--- Task data ---

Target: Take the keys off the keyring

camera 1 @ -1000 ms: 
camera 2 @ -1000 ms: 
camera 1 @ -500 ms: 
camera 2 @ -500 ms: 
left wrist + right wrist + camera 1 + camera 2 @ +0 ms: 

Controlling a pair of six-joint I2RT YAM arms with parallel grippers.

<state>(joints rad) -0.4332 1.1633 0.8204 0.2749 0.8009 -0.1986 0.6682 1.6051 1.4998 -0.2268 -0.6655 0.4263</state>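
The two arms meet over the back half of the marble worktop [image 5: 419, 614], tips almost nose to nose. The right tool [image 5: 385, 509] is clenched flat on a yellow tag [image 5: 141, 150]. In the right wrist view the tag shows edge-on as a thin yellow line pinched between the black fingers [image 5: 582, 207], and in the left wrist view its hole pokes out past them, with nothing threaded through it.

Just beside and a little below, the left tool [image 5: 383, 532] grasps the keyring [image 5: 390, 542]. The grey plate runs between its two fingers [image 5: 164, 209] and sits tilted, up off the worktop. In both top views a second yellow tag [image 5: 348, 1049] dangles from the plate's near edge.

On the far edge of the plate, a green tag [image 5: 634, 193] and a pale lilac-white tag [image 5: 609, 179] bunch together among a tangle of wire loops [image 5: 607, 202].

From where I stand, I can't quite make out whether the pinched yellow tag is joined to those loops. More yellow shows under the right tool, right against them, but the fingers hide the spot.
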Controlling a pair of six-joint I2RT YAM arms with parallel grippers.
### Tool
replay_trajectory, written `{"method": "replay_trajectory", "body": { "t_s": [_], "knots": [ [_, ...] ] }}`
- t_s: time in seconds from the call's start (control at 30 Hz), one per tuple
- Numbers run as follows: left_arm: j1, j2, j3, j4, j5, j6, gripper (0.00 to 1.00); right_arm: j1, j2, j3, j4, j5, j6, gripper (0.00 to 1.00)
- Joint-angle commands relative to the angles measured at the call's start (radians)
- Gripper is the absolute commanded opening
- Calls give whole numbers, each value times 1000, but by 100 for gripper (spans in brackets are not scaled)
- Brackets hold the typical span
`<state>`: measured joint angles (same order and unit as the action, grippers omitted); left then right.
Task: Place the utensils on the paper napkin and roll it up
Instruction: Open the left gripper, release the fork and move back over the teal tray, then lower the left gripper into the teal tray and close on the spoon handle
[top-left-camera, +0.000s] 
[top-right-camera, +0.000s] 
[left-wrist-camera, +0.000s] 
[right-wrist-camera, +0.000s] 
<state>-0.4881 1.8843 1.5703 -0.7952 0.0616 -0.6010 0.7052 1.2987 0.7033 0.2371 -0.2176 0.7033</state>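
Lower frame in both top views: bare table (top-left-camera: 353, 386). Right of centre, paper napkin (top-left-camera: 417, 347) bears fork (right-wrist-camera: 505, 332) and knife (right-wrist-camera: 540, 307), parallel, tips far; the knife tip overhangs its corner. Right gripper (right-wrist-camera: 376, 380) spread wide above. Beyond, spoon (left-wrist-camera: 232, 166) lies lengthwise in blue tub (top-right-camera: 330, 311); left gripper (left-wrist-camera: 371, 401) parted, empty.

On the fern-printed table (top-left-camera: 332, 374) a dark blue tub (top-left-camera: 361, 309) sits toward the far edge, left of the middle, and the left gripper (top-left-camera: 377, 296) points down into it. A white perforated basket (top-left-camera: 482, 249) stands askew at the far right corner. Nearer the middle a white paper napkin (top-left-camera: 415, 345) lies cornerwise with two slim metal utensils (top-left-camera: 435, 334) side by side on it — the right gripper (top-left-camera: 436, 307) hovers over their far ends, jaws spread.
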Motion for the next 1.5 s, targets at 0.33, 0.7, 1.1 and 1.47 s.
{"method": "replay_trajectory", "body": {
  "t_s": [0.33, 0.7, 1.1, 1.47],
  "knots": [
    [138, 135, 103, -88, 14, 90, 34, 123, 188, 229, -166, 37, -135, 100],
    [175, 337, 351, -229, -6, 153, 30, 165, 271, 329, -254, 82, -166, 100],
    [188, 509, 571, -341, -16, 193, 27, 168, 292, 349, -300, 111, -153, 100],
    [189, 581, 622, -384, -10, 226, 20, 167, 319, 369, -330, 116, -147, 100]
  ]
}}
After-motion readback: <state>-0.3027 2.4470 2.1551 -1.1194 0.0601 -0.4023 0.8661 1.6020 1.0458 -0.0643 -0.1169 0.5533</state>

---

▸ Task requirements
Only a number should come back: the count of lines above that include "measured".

▸ Expected answer
2